[Aim of the task] Among these records, which lines include "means"? Copy them out.

[Data records]

▬▬▬▬▬▬▬▬▬▬

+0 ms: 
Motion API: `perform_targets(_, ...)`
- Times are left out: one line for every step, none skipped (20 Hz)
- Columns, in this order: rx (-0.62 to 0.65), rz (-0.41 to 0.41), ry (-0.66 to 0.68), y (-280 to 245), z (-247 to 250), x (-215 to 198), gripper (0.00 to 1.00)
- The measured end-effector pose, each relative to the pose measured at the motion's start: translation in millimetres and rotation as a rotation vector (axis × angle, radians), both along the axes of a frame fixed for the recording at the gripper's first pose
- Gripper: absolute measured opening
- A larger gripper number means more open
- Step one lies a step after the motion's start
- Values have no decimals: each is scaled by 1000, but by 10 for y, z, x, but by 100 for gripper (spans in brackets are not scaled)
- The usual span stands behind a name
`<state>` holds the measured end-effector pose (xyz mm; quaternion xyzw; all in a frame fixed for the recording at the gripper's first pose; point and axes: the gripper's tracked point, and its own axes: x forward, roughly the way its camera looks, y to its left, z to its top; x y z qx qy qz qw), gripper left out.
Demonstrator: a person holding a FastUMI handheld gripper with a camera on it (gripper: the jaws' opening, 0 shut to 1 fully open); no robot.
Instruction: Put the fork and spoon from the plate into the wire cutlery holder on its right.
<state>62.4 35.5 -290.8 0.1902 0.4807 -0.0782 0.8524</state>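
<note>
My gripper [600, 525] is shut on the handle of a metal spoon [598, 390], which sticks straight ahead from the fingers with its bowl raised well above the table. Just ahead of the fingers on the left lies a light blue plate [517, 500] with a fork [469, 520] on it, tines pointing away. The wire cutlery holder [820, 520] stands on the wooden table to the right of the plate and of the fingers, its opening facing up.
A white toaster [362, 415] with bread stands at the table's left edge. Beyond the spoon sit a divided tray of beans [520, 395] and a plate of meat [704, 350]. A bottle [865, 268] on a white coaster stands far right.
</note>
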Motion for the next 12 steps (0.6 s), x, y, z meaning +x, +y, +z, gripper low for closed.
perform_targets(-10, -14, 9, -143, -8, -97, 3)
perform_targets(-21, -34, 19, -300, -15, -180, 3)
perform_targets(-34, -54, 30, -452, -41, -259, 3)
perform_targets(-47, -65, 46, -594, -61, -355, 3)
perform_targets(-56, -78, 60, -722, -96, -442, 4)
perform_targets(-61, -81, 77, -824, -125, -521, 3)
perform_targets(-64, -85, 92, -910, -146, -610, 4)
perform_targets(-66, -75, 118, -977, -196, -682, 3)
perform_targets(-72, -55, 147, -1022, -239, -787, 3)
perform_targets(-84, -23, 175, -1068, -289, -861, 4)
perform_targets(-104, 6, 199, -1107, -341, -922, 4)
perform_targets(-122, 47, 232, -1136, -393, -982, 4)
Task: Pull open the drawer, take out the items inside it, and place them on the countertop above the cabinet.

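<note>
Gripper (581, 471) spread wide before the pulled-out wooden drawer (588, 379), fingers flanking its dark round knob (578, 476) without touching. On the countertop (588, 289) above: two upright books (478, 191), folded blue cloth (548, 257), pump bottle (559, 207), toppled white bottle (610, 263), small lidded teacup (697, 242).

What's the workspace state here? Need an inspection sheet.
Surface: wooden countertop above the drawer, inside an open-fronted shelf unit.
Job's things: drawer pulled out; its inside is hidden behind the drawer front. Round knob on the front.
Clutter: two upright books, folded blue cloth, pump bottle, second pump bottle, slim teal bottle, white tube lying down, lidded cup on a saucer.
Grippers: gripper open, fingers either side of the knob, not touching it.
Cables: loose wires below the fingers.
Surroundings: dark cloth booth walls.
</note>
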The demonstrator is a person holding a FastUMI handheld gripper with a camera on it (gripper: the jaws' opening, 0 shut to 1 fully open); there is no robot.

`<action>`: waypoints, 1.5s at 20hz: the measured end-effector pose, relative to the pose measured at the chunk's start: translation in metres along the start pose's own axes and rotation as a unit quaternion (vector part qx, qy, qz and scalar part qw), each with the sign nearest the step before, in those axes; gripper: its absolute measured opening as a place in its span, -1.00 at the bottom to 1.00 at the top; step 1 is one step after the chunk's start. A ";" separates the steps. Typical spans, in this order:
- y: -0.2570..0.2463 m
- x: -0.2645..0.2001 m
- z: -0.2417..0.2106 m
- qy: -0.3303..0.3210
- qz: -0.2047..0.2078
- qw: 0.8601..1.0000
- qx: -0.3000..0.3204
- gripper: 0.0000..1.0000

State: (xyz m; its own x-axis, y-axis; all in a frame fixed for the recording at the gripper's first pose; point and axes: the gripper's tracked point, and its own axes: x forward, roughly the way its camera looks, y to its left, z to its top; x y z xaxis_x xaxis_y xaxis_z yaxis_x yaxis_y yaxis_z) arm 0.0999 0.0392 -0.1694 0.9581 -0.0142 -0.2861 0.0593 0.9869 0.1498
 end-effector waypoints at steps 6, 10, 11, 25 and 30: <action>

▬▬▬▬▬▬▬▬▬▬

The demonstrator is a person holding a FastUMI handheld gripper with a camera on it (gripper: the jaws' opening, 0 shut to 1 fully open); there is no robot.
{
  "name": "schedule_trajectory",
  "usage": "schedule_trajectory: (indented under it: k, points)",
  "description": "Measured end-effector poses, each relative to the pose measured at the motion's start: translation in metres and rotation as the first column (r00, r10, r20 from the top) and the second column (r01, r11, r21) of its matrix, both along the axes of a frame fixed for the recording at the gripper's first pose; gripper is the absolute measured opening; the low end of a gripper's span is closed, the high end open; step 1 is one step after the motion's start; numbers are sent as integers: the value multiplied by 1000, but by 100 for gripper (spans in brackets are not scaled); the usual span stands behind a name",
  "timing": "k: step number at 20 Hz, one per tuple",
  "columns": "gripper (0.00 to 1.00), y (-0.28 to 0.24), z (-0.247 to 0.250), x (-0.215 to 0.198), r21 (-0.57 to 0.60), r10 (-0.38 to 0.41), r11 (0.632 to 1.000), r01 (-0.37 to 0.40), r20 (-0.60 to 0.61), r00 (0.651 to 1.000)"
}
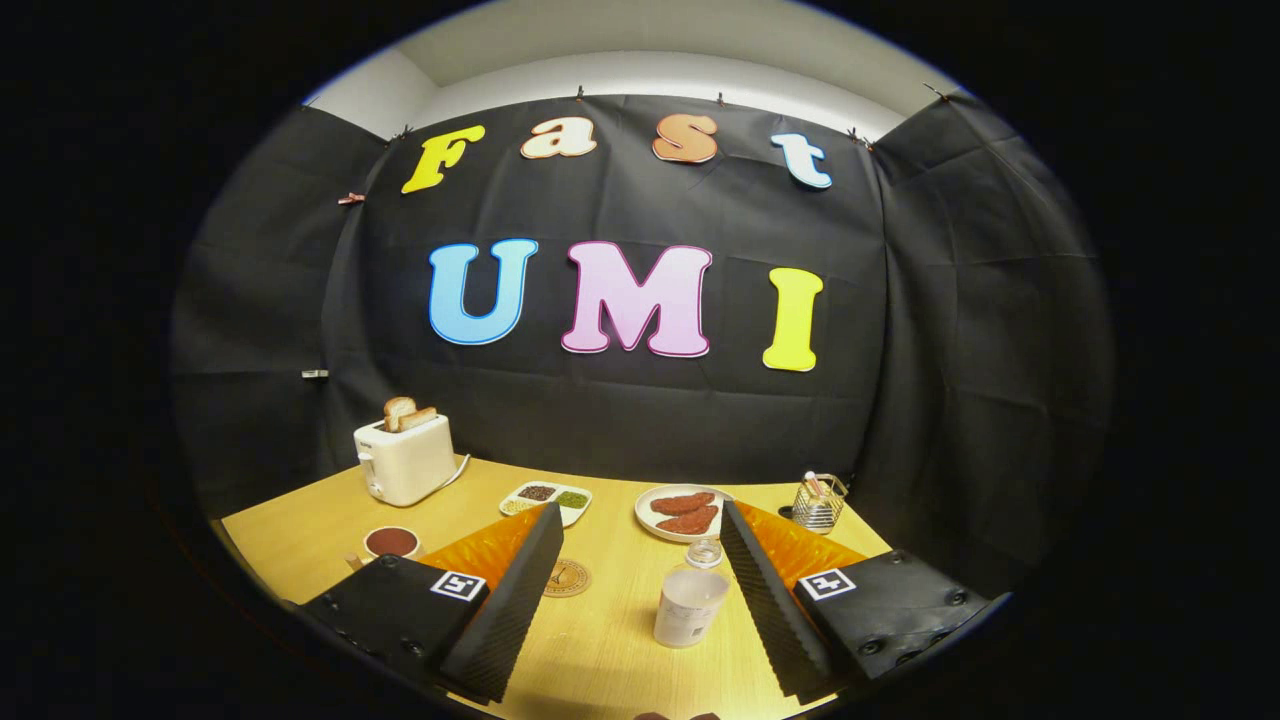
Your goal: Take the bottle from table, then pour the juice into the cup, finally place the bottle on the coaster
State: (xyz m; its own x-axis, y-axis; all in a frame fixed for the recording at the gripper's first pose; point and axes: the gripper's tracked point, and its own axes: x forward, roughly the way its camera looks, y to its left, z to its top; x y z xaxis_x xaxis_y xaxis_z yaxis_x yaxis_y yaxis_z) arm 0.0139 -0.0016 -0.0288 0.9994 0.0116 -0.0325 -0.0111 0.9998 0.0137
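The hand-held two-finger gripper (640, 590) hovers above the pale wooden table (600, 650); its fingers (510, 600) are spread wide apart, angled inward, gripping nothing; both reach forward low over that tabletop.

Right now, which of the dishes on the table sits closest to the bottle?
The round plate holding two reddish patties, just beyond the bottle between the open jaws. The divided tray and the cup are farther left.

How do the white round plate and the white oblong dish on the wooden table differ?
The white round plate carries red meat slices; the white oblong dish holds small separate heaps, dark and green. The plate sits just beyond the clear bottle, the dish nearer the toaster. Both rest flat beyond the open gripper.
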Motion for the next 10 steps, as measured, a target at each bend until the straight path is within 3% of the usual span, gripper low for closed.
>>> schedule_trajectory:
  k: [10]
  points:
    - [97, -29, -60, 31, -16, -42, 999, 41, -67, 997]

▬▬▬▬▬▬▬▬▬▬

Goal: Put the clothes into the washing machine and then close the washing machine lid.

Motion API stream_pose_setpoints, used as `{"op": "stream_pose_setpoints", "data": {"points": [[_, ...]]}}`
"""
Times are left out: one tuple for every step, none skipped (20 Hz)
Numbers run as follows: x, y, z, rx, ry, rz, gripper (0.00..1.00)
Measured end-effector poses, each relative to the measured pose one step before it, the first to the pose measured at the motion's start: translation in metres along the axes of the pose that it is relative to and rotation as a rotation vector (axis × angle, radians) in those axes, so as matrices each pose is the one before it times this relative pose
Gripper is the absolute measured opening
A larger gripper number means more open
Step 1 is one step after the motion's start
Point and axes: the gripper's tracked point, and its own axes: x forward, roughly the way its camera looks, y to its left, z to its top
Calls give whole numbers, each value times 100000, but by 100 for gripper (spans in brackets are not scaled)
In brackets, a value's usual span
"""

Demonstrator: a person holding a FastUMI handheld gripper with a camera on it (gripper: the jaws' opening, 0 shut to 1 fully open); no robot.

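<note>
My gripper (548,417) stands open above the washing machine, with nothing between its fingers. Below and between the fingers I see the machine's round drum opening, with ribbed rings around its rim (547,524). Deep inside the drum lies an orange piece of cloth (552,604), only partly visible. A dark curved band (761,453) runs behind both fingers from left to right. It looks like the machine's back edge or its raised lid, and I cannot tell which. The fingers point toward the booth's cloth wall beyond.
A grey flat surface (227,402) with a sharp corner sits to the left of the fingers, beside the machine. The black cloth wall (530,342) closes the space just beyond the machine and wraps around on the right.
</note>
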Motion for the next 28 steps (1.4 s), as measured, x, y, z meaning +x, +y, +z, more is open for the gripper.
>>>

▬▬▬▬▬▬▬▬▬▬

[Exercise answer]
- A larger gripper number means more open
A larger gripper number means more open

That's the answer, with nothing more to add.